> **PROBLEM REQUIREMENTS**:
Copy out the data word for word, without any of its pictures.

↓↓↓

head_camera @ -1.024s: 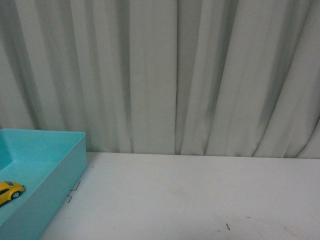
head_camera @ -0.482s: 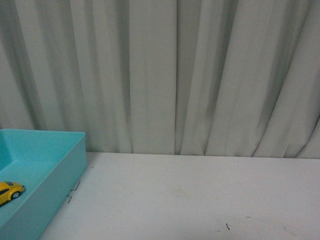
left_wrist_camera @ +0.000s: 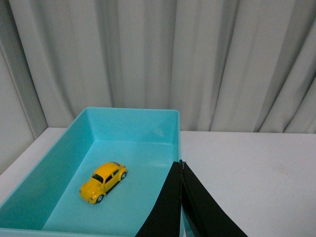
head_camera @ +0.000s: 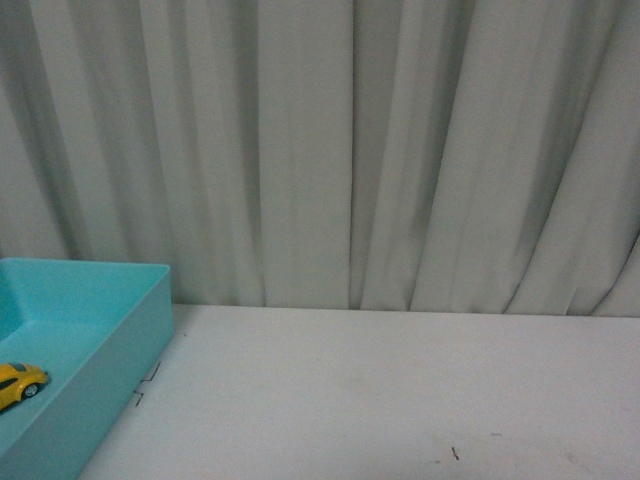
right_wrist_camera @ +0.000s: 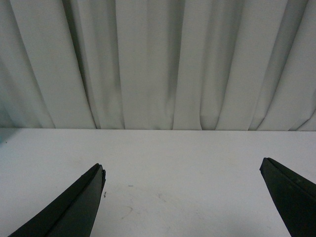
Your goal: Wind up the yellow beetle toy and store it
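Note:
The yellow beetle toy [left_wrist_camera: 103, 181] stands on its wheels on the floor of a turquoise bin [left_wrist_camera: 138, 121]. The front view catches only part of the toy [head_camera: 20, 382] at the far left, inside the bin [head_camera: 120, 345]. My left gripper [left_wrist_camera: 180, 164] is shut with nothing in it; its black fingers meet above the bin's right wall, apart from the toy. My right gripper [right_wrist_camera: 182, 167] is open and empty over bare white tabletop, its fingertips [right_wrist_camera: 98, 173] wide apart. Neither arm shows in the front view.
The white table [head_camera: 400, 400] runs to a pale curtain [head_camera: 350, 150] at the back. Small dark marks [head_camera: 455, 453] dot the tabletop near the front. Corner marks [head_camera: 147, 385] lie beside the bin's right wall.

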Action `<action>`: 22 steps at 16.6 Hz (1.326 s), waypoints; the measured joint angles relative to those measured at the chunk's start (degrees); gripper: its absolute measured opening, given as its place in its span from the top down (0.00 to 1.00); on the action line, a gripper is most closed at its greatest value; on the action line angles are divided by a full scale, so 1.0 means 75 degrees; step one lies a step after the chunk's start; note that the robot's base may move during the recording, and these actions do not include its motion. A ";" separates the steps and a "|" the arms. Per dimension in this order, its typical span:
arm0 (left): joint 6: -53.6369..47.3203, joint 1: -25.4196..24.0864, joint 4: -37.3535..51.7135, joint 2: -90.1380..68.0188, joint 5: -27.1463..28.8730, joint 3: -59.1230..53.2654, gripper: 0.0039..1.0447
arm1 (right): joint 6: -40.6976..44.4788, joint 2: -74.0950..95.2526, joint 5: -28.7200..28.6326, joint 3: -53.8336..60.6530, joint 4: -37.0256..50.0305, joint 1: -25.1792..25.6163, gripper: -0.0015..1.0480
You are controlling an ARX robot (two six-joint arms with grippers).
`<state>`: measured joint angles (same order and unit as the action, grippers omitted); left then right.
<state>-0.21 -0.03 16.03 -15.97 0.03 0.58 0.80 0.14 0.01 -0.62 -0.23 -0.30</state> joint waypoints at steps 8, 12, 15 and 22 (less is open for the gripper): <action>0.0000 0.0000 -0.0912 0.0871 0.0000 0.0000 0.99 | 0.0000 0.0000 0.0000 0.0000 0.0003 0.0000 0.06; 0.0000 0.0000 -0.2139 0.2090 0.0000 0.0003 0.99 | 0.0000 0.0003 0.0003 0.0000 0.0000 0.0000 0.06; 0.0000 0.0000 -0.2162 0.2087 0.0003 0.0003 0.99 | 0.0000 0.0003 0.0003 0.0000 0.0003 0.0000 0.06; 0.0006 0.0000 -0.2162 0.2084 0.0000 0.0003 0.46 | 0.0000 0.0000 0.0000 0.0000 0.0003 0.0000 0.06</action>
<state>-0.16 -0.03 -0.19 -0.34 0.03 0.60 0.80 0.14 0.01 -0.62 -0.21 -0.30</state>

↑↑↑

> **EXERCISE SOLUTION**:
head_camera @ -1.024s: 
head_camera @ -0.482s: 
left_wrist_camera @ +0.000s: 
head_camera @ +0.000s: 
right_wrist_camera @ +0.000s: 
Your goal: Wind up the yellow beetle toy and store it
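Note:
The yellow beetle toy [left_wrist_camera: 103, 181] stands on its wheels on the floor of a turquoise bin [left_wrist_camera: 138, 121]. The front view catches only part of the toy [head_camera: 20, 382] at the far left, inside the bin [head_camera: 120, 345]. My left gripper [left_wrist_camera: 180, 164] is shut with nothing in it; its black fingers meet above the bin's right wall, apart from the toy. My right gripper [right_wrist_camera: 182, 167] is open and empty over bare white tabletop, its fingertips [right_wrist_camera: 98, 173] wide apart. Neither arm shows in the front view.
The white table [head_camera: 400, 400] runs to a pale curtain [head_camera: 350, 150] at the back. Small dark marks [head_camera: 455, 453] dot the tabletop near the front. Corner marks [head_camera: 147, 385] lie beside the bin's right wall.
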
Action `<action>`: 22 steps at 16.6 Hz (1.326 s), waypoints; the measured joint angles relative to those measured at the chunk's start (degrees); gripper: its absolute measured opening, given as its place in its span from the top down (0.00 to 1.00); on the action line, a gripper is most closed at its greatest value; on the action line angles are divided by a full scale, so 1.0 means 75 degrees; step one lies a step after the chunk's start; note that the robot's base may move during the recording, and these actions do not include its motion. A ";" separates the steps and a "|" the arms. Per dimension in this order, its typical span:
arm0 (left): joint 6: -53.6369..47.3203, joint 1: -25.4196..24.0864, joint 4: -37.3535..51.7135, joint 2: -90.1380..68.0188, joint 5: -27.1463..28.8730, joint 3: -59.1230..53.2654, gripper: 0.0039..1.0447
arm1 (right): joint 6: -40.6976..44.4788, joint 2: -74.0950..95.2526, joint 5: -28.7200..28.6326, joint 3: -53.8336..60.6530, joint 4: -37.0256..50.0305, joint 1: -25.1792..25.6163, gripper: -0.0015..1.0480
You are controlling an ARX robot (two six-joint arms with grippers).
`<state>`: measured joint angles (same order and unit as the action, grippers omitted); left then right.
<state>-0.21 -0.03 16.03 -15.97 0.03 0.58 0.80 0.14 0.01 -0.62 -0.23 -0.30</state> joint waypoints at steps 8, 12, 15 and 22 (less is open for the gripper): <action>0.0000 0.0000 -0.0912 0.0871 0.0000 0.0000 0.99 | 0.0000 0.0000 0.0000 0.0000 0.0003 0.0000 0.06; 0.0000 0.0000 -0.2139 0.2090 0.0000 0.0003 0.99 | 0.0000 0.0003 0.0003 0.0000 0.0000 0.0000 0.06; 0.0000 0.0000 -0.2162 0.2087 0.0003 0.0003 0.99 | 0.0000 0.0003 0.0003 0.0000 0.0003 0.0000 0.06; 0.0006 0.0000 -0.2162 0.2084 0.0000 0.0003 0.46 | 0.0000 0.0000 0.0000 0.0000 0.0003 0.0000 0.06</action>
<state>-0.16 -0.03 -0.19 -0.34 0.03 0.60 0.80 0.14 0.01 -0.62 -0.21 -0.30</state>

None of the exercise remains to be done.